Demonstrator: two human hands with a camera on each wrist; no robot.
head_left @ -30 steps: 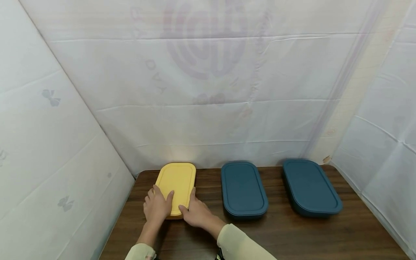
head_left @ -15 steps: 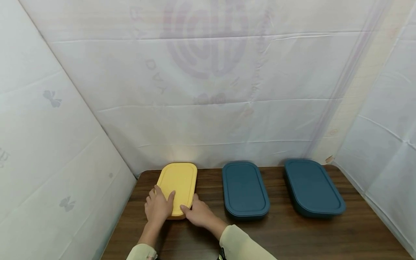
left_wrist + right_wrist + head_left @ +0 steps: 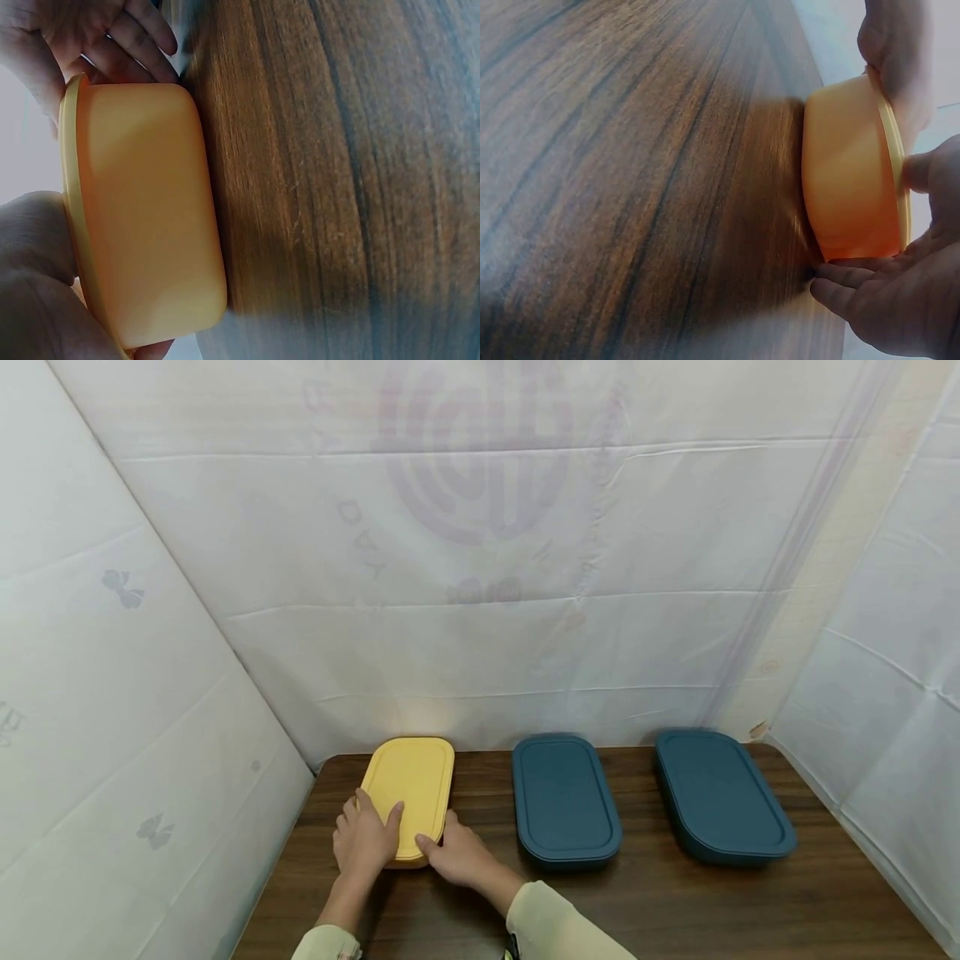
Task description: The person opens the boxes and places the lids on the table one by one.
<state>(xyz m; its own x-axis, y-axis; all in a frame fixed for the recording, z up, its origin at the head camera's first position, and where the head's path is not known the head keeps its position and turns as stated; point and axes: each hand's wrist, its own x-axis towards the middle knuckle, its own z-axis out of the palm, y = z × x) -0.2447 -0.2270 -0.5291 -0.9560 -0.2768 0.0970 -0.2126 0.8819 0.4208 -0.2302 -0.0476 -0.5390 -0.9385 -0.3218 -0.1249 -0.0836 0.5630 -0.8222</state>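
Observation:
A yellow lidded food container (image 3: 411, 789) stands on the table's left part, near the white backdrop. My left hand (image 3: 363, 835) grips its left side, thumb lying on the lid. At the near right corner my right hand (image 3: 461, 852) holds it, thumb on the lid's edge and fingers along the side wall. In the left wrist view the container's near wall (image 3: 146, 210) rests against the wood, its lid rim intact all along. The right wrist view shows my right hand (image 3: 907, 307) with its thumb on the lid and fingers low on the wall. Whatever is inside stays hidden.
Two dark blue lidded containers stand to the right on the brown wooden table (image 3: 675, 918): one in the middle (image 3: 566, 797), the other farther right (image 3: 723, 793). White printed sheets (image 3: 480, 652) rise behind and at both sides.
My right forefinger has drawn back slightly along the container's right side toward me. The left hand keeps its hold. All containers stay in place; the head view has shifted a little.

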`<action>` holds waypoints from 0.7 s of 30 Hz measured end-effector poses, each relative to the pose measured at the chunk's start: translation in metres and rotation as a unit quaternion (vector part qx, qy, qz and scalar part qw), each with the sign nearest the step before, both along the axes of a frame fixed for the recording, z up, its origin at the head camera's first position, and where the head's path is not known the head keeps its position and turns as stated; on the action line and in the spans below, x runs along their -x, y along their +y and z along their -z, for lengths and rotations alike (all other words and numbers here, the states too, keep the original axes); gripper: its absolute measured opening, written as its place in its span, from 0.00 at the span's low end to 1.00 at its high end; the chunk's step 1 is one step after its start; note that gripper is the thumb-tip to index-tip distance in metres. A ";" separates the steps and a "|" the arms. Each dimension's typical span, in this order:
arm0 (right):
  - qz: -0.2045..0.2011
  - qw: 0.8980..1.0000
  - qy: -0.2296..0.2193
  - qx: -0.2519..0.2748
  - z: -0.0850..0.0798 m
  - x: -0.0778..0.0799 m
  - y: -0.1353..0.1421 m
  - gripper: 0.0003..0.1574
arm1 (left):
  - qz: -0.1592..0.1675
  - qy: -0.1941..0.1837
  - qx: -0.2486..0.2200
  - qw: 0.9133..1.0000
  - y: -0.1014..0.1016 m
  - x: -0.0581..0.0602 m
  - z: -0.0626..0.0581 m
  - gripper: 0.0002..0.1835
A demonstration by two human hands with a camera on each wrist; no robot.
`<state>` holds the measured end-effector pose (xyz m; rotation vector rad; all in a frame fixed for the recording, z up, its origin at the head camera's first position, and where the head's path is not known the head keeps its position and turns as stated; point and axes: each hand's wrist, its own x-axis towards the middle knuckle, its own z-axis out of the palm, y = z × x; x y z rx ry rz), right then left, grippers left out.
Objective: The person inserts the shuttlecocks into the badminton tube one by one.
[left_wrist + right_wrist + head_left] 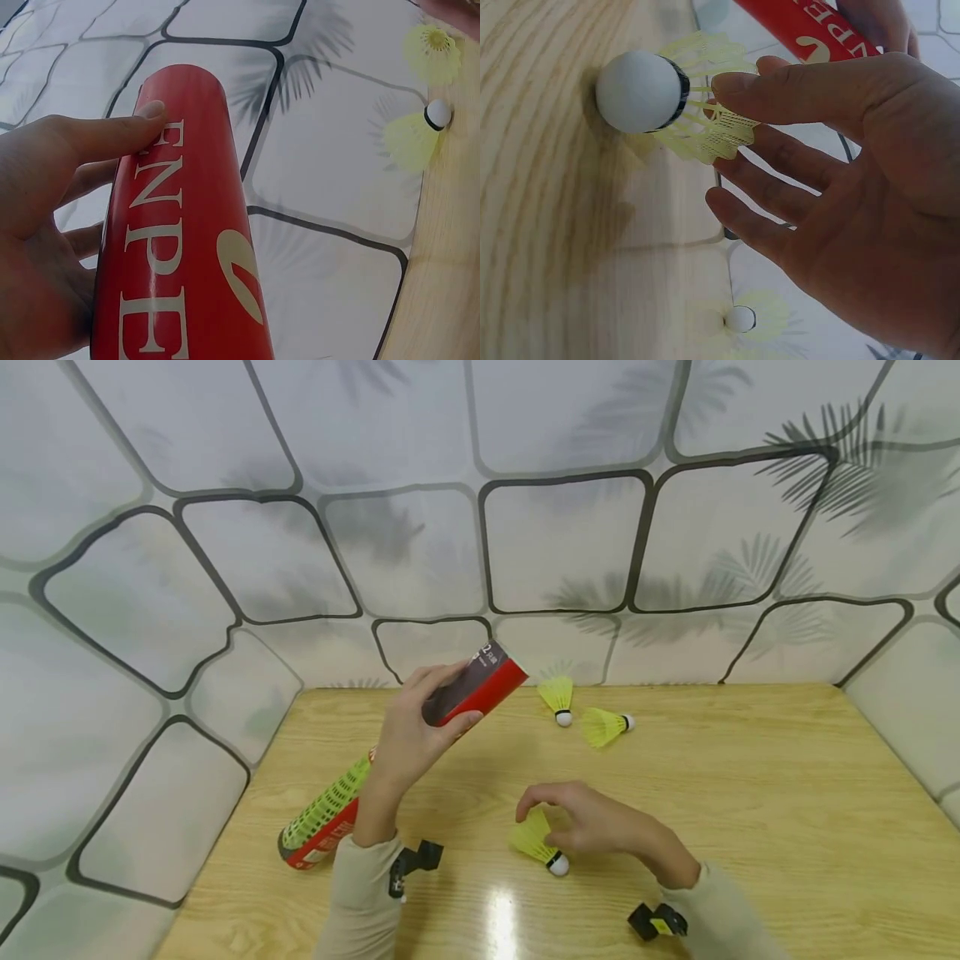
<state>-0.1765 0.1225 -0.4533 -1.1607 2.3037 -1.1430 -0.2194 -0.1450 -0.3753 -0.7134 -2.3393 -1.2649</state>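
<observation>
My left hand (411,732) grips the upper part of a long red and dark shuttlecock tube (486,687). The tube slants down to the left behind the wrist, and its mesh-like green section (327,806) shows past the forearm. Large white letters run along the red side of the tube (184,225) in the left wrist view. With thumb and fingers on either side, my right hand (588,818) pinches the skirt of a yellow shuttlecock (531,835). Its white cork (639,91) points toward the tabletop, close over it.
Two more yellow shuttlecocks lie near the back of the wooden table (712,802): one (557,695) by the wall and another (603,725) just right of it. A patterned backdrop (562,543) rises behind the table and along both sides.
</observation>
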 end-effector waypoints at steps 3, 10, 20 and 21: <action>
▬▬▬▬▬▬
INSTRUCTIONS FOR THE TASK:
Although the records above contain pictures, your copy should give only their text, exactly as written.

SOLVED PROBLEM:
Demonstrator: two human hands with a camera on each wrist; no robot.
head_left @ -30 steps: 
head_left @ -15 steps: 
left_wrist + right_wrist + head_left @ +0 steps: 
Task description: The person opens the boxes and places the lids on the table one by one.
<state>(xyz m; its own x-axis, y-axis; all in a frame fixed for the recording, z up, its origin at the head camera's first position, and where the head's path is not known the head keeps its position and turns as stated; point and axes: each hand's wrist, its own x-axis towards the middle knuckle, its own z-axis out of the palm, y = z × x) -0.2447 -0.2270 -0.5291 -0.9560 -0.2768 0.0970 -0.2126 0.8819 0.4208 -0.2302 -0.0476 -0.5390 -0.9385 -0.3218 -0.1249 -0.0836 0.5630 -0.8222</state>
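Observation:
A yellow lidded food container (image 3: 411, 789) stands on the table's left part, near the white backdrop. My left hand (image 3: 363, 835) grips its left side, thumb lying on the lid. At the near right corner my right hand (image 3: 461, 852) holds it, thumb on the lid's edge and fingers along the side wall. In the left wrist view the container's near wall (image 3: 146, 210) rests against the wood, its lid rim intact all along. The right wrist view shows my right hand (image 3: 907, 307) with its thumb on the lid and fingers low on the wall. Whatever is inside stays hidden.
Two dark blue lidded containers stand to the right on the brown wooden table (image 3: 675, 918): one in the middle (image 3: 566, 797), the other farther right (image 3: 723, 793). White printed sheets (image 3: 480, 652) rise behind and at both sides.
My right forefinger has drawn back slightly along the container's right side toward me. The left hand keeps its hold. All containers stay in place; the head view has shifted a little.
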
`<action>` holds waypoints from 0.7 s of 30 Hz measured end-effector poses, each relative to the pose measured at the chunk's start: translation in metres and rotation as a unit quaternion (vector part qx, qy, qz and scalar part qw), each with the sign nearest the step before, both along the axes of a frame fixed for the recording, z up, its origin at the head camera's first position, and where the head's path is not known the head keeps its position and turns as stated; on the action line and in the spans below, x runs along their -x, y along their +y and z along their -z, for lengths and rotations alike (all other words and numbers here, the states too, keep the original axes); gripper: its absolute measured opening, written as its place in its span, from 0.00 at the span's low end to 1.00 at its high end; the chunk's step 1 is one step after its start; note that gripper is the thumb-tip to index-tip distance in metres. A ";" separates the steps and a "|" the arms. Each dimension's typical span, in this order:
arm0 (right):
  - qz: -0.2045..0.2011
  - qw: 0.8980..1.0000
  - qy: -0.2296..0.2193
  - qx: -0.2519..0.2748
  - z: -0.0850..0.0798 m
  - x: -0.0778..0.0799 m
  - y: -0.1353..0.1421 m
  - gripper: 0.0003..0.1574
arm1 (left):
  - qz: -0.1592..0.1675
  - qy: -0.1941..0.1837
  - qx: -0.2486..0.2200
  - qw: 0.9133..1.0000
  - y: -0.1014..0.1016 m
  - x: -0.0581..0.0602 m
  - z: -0.0626..0.0581 m
  - gripper: 0.0002..0.1835
A demonstration by two human hands with a camera on each wrist; no robot.
`<state>` holds the measured end-effector pose (xyz m; rotation vector rad; all in a frame fixed for the recording, z up, its origin at the head camera's first position, and where the head's path is not known the head keeps its position and turns as stated; point and axes: each hand's wrist, its own x-axis towards the middle knuckle, its own z-axis out of the palm, y = z × x; x y z rx ry rz), right then left, grippers left out.
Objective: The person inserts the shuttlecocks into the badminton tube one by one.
[left_wrist + right_wrist + head_left] 
<state>-0.1765 0.1225 -0.4533 -1.1607 2.3037 -1.1430 -0.2194 -0.1450 -0.3753 -0.7134 -2.3393 -1.2649</state>
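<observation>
My left hand (411,732) grips the upper part of a long red and dark shuttlecock tube (486,687). The tube slants down to the left behind the wrist, and its mesh-like green section (327,806) shows past the forearm. Large white letters run along the red side of the tube (184,225) in the left wrist view. With thumb and fingers on either side, my right hand (588,818) pinches the skirt of a yellow shuttlecock (531,835). Its white cork (639,91) points toward the tabletop, close over it.
Two more yellow shuttlecocks lie near the back of the wooden table (712,802): one (557,695) by the wall and another (603,725) just right of it. A patterned backdrop (562,543) rises behind the table and along both sides.
</observation>
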 end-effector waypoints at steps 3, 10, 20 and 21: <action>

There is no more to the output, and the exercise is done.